In this case, Maverick had purchased insurance policies from Westchester. The policies purchased provided for indemnification for "property damage" resulting from an "occurrance". An "occurrance" was defined as an accident, including continuous or repeated exposure to substantially the same general harmful conditions.
In 2006, Maverick sold a specific casing, P-110, to Dominion Exploration and Production Company for use and operation in its gas wells. In September 2006, Dominion experienced catastrophic failure in four gas wells that were using the P-110 casing. A subsequent investigation showed the P-110 casing to be the cause of the problems Dominion was experiencing.
Dominion made a written demand for its losses to Maverick and eventually settled for a substantially less amount of money. Maverick then asked Westchester to indemnify per the insurance policy and Westchester refused. The lawsuit followed.
The Court got into more specific issues in this case and a discussion of Missouri law. The more relevant issues in an insurance law context were also discussed and these included an insurance companies duties to not only pay claims but their duty to defend claims asserted against their insured in some situations regardless of whether or not the insurance company may or may not have to later pay on the claim.

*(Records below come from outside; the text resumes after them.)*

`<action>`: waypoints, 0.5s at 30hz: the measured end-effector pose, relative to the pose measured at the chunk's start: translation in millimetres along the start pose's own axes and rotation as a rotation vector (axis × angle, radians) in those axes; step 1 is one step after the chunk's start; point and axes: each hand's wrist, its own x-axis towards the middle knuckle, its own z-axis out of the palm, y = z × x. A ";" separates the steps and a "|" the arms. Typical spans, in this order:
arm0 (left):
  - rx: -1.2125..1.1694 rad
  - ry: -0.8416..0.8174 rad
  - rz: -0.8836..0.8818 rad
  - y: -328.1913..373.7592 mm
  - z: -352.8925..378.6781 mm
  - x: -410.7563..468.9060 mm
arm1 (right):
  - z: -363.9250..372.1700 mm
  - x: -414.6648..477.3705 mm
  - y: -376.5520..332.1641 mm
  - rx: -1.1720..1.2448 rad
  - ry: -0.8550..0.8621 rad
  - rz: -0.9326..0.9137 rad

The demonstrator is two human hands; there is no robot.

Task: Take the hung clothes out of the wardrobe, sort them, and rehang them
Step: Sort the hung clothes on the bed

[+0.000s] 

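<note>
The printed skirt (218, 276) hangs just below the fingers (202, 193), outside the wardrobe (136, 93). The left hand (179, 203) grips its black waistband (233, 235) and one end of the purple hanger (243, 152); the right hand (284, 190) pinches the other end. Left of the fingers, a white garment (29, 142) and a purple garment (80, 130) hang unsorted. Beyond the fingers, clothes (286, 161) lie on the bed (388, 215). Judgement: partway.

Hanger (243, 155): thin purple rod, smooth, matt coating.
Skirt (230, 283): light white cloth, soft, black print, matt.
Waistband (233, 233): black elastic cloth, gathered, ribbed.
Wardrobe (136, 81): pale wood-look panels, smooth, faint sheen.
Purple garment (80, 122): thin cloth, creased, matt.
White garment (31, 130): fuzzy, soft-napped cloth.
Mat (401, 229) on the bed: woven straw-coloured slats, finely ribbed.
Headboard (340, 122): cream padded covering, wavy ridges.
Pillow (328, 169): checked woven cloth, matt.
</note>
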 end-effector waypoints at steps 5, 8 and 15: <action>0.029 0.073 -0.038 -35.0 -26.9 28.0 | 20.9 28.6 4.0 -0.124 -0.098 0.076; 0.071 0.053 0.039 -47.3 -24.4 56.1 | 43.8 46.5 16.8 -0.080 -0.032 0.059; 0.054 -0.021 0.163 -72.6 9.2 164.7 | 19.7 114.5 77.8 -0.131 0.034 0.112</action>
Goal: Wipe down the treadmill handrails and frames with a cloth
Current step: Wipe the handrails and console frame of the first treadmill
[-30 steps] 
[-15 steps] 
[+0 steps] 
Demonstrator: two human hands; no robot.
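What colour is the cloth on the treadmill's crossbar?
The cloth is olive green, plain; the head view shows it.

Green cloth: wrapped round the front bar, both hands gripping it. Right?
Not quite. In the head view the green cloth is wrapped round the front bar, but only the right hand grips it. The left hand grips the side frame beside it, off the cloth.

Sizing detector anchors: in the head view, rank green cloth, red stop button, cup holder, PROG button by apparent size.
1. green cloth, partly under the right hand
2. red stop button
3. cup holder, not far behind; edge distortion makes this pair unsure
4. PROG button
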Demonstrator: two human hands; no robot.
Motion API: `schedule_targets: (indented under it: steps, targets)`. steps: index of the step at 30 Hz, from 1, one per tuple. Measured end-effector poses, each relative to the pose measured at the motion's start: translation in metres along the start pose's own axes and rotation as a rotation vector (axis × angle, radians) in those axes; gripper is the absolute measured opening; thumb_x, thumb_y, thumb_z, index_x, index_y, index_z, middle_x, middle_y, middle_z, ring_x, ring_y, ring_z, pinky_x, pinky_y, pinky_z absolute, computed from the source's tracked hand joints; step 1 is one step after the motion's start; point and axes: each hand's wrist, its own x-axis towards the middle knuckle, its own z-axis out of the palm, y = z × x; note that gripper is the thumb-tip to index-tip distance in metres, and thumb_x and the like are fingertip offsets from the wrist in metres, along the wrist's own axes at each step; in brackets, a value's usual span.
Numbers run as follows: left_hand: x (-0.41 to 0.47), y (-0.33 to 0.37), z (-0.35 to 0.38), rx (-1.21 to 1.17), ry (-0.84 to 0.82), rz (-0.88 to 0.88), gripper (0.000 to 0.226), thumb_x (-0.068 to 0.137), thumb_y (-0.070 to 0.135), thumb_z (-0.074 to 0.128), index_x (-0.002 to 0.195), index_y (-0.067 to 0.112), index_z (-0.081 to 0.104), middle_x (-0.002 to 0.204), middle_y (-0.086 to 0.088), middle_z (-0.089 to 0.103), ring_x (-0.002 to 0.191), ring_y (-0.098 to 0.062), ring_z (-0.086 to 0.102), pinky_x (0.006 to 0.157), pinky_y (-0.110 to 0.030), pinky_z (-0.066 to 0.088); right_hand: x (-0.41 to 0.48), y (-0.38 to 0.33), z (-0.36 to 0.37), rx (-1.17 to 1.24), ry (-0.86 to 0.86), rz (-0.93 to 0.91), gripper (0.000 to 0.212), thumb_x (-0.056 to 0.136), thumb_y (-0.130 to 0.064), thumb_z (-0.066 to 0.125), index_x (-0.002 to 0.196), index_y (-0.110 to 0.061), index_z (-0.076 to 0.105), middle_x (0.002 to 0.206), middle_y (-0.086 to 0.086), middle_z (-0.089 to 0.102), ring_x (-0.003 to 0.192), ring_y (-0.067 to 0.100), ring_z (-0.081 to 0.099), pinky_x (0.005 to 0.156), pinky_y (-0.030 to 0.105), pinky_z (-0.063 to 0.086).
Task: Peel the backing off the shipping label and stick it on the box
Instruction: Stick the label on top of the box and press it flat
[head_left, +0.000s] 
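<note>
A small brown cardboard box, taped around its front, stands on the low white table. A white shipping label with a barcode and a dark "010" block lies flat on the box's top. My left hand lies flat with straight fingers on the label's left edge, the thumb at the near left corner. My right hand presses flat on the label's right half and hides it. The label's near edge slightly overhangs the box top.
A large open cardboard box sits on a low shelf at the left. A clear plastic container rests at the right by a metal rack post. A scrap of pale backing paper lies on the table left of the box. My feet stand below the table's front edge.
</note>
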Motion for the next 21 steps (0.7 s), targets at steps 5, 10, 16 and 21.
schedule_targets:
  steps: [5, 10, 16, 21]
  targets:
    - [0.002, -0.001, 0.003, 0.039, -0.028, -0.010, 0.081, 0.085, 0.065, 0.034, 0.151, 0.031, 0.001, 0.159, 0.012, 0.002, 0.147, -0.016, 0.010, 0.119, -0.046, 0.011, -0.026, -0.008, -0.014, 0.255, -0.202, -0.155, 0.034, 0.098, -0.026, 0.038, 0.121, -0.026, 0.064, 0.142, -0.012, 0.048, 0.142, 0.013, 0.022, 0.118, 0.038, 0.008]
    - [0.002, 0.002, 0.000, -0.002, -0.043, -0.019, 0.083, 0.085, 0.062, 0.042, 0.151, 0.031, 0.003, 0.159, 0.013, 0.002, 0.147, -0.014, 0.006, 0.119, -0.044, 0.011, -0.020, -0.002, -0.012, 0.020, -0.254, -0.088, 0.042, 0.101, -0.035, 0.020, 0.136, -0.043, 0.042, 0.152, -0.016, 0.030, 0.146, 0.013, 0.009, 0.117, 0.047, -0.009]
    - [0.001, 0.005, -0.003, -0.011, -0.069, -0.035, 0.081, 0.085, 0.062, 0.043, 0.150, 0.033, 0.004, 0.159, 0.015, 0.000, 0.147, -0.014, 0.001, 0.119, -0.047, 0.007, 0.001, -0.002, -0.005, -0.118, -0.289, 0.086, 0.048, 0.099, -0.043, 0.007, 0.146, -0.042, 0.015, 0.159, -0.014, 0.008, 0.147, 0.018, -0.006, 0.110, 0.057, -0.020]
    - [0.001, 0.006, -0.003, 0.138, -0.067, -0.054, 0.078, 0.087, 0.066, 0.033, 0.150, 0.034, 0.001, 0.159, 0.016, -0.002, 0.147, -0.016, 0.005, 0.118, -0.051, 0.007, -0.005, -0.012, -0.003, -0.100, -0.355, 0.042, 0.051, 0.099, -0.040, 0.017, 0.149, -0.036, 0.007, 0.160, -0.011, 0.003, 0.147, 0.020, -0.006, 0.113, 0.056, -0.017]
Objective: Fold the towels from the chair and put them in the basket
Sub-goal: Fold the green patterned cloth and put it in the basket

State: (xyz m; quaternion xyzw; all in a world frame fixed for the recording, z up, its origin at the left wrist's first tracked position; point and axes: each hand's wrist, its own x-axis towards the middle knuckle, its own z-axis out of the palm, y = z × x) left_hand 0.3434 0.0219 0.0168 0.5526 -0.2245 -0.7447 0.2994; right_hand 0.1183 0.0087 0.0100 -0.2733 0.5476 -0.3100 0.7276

These issues in part, were breach of contract claims, warranties, performance issues, DTPA causes of action, failure to perform cases, etc.
The case is another illustration of some of the complex situations that can arise in an insurance context. The wording of the insurance contract, the facts of the claim, and the existing insurance law, all have to be looked at together to get an understanding of what may be the final outcome in a particular case.